Vue de haut, Marthe ressemblait à un melon. Le melon roula sur lui-même et disparut. Quelques minutes plus tard, Albert la délivrait. Elle le renversa presque pour sortir plus vite, se rua dans sa chambre, vérifia que l'appareil était bien branché et demanda fébrilement qu'on lui passât un premier numéro.

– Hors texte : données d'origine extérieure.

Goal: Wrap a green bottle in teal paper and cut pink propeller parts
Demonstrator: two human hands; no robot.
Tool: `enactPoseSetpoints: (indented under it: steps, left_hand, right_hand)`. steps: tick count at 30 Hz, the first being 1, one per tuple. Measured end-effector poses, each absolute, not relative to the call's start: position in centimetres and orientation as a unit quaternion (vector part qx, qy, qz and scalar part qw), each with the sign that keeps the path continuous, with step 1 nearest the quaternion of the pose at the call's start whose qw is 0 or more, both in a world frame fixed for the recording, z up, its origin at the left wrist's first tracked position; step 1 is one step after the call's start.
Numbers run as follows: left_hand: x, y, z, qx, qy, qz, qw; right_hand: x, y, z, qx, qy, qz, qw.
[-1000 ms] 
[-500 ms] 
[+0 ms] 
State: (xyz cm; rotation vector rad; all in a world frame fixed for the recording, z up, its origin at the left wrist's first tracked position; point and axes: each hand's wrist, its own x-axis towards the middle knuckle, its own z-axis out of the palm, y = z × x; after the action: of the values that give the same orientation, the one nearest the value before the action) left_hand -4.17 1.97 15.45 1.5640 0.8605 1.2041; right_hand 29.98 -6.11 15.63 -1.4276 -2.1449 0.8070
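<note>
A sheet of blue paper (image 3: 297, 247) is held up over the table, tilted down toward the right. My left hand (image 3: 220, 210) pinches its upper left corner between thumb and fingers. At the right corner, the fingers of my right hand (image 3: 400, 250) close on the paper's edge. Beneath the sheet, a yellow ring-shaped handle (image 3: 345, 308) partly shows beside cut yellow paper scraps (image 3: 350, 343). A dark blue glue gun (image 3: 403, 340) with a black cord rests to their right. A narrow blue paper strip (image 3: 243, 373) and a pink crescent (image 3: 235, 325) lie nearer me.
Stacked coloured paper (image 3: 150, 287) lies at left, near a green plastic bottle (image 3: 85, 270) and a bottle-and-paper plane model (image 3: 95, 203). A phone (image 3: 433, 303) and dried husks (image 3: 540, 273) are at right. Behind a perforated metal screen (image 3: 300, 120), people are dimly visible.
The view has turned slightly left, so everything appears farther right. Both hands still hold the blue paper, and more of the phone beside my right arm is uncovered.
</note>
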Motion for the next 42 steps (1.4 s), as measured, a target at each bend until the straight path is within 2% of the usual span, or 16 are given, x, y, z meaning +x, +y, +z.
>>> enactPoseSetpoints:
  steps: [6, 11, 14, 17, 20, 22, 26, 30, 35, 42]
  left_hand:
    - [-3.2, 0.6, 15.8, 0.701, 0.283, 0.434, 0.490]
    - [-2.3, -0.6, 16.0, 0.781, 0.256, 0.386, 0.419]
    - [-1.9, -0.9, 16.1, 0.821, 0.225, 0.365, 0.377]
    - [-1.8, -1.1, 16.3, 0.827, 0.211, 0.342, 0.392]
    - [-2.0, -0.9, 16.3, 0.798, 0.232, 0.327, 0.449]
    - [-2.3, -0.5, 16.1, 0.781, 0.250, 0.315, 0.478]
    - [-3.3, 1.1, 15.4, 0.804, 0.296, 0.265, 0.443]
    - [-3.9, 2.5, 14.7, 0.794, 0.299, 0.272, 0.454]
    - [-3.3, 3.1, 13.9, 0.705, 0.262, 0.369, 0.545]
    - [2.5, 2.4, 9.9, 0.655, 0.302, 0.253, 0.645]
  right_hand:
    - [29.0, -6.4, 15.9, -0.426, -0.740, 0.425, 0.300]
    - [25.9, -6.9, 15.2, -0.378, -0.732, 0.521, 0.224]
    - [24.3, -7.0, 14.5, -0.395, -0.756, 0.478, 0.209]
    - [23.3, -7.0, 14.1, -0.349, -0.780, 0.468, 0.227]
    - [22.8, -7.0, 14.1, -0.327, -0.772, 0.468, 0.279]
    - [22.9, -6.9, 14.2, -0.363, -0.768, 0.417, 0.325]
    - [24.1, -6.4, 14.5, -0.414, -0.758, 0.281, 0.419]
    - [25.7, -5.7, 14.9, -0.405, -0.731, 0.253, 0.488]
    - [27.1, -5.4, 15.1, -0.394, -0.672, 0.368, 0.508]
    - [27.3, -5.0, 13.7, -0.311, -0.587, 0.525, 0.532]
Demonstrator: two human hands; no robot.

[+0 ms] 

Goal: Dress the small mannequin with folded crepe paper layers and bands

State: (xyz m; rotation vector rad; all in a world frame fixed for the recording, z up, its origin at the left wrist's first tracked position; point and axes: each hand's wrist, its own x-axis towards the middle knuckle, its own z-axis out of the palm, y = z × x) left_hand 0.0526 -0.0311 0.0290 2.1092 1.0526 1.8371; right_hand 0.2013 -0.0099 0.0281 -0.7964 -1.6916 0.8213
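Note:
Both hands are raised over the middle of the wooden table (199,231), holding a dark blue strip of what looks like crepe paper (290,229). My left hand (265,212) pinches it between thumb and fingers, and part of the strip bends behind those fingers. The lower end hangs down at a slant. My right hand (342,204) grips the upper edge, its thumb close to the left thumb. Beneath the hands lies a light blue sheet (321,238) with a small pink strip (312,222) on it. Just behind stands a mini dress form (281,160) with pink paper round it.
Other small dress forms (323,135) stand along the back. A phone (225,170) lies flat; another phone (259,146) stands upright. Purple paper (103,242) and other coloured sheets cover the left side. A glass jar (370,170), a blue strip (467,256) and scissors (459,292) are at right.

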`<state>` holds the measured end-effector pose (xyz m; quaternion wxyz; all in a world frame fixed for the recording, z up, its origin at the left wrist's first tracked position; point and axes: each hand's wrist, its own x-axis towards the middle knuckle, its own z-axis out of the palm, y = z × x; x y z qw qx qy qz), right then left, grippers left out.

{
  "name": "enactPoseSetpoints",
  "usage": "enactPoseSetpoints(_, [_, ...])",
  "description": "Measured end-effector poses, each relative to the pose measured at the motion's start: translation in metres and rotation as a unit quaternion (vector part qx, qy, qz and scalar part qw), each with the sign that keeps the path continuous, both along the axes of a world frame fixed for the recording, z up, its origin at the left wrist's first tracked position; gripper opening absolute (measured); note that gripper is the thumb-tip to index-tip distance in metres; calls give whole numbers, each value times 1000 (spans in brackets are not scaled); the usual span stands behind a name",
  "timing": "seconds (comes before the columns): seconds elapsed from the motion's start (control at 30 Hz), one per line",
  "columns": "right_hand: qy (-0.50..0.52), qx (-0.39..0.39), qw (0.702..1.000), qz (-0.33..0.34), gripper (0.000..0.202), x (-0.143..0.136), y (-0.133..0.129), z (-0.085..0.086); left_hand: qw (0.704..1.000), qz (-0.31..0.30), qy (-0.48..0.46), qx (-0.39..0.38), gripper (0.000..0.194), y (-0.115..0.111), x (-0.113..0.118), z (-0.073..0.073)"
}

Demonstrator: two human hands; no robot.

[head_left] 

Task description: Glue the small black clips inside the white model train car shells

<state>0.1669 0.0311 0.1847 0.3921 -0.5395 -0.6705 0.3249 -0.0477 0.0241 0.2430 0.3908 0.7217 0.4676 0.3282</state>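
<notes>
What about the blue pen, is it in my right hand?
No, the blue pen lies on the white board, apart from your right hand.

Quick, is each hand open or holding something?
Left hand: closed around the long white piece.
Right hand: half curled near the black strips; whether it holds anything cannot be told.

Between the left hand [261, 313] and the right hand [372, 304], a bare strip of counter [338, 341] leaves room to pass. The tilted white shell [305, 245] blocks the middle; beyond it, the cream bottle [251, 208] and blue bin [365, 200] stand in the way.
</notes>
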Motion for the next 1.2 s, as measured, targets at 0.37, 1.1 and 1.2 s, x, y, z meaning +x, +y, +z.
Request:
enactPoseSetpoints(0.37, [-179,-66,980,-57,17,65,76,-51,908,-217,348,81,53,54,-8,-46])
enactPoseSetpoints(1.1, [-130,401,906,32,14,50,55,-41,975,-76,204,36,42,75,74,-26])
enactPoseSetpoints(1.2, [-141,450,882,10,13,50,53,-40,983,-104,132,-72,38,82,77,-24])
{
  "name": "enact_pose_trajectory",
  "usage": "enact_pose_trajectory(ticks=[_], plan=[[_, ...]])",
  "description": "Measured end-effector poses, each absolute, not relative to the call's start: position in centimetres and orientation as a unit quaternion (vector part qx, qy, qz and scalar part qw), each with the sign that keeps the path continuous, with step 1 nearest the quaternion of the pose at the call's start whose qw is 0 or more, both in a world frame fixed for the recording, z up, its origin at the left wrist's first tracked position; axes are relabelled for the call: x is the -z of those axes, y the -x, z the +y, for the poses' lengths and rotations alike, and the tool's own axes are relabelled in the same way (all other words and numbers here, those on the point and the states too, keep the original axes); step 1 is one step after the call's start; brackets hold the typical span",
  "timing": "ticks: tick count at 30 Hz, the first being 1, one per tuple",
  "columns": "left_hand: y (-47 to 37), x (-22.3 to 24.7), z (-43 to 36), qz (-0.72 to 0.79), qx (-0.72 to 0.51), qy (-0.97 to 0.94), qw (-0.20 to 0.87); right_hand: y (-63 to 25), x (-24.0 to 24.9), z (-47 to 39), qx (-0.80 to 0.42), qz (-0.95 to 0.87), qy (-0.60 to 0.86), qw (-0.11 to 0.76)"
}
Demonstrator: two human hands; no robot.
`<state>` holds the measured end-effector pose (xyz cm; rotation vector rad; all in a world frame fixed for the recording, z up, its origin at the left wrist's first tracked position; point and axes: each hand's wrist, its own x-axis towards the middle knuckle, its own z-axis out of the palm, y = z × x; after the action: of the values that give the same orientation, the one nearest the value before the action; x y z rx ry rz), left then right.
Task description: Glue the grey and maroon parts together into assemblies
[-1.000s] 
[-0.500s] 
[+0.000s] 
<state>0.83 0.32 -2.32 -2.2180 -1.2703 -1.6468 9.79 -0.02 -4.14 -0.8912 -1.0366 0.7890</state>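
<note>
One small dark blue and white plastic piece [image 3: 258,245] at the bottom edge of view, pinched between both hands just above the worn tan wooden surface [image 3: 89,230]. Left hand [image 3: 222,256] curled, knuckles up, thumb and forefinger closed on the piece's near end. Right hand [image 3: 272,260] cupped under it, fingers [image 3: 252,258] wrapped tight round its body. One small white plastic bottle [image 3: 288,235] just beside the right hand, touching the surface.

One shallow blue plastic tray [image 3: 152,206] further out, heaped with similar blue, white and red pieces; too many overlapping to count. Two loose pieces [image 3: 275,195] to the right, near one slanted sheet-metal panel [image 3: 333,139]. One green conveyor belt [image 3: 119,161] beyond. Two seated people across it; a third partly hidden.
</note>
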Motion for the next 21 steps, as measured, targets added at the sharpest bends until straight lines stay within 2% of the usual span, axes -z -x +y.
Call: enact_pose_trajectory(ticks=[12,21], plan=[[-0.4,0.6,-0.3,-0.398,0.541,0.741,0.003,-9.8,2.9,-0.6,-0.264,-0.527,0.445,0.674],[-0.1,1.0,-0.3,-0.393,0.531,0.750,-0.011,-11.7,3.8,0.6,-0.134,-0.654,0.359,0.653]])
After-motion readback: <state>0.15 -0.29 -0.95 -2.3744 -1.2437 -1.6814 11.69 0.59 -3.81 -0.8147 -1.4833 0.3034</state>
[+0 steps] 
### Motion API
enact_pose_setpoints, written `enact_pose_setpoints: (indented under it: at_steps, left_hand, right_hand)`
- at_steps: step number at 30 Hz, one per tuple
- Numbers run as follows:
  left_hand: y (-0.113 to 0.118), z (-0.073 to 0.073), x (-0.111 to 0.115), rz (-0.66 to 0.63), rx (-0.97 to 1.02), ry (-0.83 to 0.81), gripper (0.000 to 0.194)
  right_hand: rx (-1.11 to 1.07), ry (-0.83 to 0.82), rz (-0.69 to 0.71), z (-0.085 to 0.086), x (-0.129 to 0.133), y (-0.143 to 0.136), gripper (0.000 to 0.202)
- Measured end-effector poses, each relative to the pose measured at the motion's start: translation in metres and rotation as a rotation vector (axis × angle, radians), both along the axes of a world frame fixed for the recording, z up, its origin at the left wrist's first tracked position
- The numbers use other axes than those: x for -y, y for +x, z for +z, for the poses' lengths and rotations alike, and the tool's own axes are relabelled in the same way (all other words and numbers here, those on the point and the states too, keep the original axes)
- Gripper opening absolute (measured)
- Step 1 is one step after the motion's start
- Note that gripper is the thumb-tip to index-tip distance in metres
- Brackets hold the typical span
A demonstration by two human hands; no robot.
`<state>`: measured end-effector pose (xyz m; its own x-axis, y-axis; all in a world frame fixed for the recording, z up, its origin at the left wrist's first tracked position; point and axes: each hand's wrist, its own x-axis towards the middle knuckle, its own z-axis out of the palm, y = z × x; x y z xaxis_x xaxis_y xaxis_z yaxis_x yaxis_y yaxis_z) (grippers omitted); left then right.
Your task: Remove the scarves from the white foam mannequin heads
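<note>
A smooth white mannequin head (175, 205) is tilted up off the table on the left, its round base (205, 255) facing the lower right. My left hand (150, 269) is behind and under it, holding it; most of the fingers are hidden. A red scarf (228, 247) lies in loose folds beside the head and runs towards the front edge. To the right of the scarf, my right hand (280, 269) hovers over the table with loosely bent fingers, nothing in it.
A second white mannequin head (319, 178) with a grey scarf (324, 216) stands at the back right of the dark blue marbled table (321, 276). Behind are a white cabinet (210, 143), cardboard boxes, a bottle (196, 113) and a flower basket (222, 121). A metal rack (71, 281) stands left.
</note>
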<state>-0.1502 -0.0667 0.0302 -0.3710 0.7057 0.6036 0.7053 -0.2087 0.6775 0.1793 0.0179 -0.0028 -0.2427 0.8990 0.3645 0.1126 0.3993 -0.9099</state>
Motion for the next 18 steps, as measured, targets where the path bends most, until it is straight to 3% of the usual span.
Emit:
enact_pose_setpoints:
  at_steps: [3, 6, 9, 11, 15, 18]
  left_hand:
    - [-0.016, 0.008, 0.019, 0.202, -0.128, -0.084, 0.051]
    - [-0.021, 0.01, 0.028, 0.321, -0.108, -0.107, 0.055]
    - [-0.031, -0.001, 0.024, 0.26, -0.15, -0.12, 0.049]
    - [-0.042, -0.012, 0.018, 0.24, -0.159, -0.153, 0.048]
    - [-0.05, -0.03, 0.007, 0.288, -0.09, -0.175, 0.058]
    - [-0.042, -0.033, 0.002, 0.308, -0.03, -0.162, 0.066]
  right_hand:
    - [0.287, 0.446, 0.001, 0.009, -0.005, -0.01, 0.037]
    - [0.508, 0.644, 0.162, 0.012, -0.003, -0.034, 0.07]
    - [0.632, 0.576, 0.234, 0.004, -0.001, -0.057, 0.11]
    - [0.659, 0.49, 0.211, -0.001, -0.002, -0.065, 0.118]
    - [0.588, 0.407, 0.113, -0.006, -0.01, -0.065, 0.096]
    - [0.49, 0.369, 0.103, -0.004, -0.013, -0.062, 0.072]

« Dis-moi au moins ce que tu recherches…

— Tu comprendrais pas.

— Dis-le toujours, on verra bien.

— Le contraire.

— Comment?

— Le contraire de ce que tu es, de ce que tu sens, de ce que tu penses, des gens que tu fréquentes, de ce que tu bouffes. Le contraire de tout ce qui fait ta vie, les robes, les cocktails, les mémères, les maris « papa-gâteaux », le pognon, les croisières où l'on s'emmerde, les cigarettes blondes, les alcools doux et ta mère…

— Qu'est-ce qu'elle t'a fait, maman?

— Oh! écrase! Au niveau où tu discutes, on n'avancera jamais… « Qu'est-ce qu'elle t'a fait maman! » Rien, justement, elle ne m'a rien fait. Elle est hermétique à ce que j'aime, bouchée!

— Qu'est-ce que tu aimes?

— Le contraire de ce que tu aimes toi. Là, tu es contente maintenant? »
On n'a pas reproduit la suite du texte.